* [Work to be completed]
Lines from the first one down to the one containing "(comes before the" in the data below are the only ones needed; please return them exactly, both ends included.

* [Source data]

----

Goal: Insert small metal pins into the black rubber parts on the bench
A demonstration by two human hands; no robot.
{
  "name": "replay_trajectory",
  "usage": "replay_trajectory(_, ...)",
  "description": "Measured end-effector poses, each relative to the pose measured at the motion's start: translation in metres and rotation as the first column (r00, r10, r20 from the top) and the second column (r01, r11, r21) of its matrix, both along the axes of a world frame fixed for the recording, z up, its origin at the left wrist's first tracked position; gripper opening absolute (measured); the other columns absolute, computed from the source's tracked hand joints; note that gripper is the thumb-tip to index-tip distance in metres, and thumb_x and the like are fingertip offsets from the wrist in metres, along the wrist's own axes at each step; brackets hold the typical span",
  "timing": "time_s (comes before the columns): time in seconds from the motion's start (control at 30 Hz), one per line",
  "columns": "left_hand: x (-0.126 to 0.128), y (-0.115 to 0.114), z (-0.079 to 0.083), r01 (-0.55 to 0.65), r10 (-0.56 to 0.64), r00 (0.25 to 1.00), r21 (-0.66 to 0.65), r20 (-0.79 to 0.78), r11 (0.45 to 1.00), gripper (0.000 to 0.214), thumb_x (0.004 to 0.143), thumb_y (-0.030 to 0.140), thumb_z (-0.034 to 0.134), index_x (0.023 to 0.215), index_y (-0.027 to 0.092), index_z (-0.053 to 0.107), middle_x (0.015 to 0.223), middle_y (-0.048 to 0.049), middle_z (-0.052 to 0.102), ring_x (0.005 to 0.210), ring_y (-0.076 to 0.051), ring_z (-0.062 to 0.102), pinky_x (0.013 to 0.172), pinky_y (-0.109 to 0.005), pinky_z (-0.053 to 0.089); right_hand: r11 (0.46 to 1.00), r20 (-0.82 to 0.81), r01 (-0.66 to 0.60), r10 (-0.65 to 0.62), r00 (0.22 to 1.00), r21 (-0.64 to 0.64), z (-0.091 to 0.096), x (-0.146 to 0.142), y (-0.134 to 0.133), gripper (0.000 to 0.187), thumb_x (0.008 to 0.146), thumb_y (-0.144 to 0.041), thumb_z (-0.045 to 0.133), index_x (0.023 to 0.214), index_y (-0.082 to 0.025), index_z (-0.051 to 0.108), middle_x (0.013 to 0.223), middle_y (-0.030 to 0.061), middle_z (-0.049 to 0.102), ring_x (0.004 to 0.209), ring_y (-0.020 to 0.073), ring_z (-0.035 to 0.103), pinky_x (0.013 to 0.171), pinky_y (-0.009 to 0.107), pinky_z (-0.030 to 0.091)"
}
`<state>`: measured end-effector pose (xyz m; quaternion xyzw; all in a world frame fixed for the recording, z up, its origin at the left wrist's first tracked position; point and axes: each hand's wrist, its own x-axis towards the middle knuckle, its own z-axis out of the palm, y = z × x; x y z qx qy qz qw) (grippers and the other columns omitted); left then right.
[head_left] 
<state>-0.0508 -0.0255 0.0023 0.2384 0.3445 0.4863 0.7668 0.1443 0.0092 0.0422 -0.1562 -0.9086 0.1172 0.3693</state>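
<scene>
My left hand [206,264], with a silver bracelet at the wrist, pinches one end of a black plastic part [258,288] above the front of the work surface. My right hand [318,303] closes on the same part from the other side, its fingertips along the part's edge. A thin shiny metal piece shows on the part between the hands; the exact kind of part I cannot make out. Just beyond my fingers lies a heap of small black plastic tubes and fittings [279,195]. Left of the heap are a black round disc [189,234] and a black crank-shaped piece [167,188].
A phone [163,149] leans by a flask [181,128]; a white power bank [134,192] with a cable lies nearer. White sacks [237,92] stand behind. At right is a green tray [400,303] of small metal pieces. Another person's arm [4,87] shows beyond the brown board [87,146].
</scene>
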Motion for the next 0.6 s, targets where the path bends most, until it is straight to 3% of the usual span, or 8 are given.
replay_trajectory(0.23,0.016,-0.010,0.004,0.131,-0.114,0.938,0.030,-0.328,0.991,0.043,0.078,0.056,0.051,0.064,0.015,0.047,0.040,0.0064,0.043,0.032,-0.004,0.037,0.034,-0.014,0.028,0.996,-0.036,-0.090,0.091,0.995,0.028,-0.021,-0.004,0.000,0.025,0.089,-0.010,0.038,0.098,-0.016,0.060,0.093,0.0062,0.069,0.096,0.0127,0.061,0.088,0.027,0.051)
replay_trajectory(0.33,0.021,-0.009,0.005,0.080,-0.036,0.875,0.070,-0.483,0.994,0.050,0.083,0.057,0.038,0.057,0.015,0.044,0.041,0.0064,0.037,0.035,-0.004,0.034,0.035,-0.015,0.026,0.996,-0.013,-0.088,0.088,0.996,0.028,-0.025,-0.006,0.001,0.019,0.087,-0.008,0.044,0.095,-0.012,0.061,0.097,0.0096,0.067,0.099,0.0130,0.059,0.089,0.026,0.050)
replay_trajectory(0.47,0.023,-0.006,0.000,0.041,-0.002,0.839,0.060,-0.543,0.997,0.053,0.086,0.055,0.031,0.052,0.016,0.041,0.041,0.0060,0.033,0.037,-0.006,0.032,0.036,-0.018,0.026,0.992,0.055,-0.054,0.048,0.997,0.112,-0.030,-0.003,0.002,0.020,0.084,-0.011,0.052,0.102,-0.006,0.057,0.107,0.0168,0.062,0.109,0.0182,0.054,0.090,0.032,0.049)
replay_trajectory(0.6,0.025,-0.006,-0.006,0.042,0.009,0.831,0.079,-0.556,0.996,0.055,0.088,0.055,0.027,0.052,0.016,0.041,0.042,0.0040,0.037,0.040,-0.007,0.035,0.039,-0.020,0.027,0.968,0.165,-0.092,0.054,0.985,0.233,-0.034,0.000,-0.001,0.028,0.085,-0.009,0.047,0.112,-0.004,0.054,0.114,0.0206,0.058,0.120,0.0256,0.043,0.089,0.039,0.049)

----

* [Exercise response]
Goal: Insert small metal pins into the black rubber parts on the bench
A demonstration by two human hands; no robot.
{
  "name": "replay_trajectory",
  "usage": "replay_trajectory(_, ...)",
  "description": "Measured end-effector poses, each relative to the pose measured at the motion's start: translation in metres and rotation as the first column (r00, r10, r20 from the top) and the second column (r01, r11, r21) of its matrix, both along the axes of a world frame fixed for the recording, z up, its origin at the left wrist's first tracked position; gripper opening absolute (measured); the other columns absolute, computed from the source's tracked hand joints; note that gripper is the thumb-tip to index-tip distance in metres, and thumb_x and the like are fingertip offsets from the wrist in metres, along the wrist's own axes at each step; brackets hold the typical span",
  "timing": "time_s (comes before the columns): time in seconds from the motion's start (control at 30 Hz), one per line",

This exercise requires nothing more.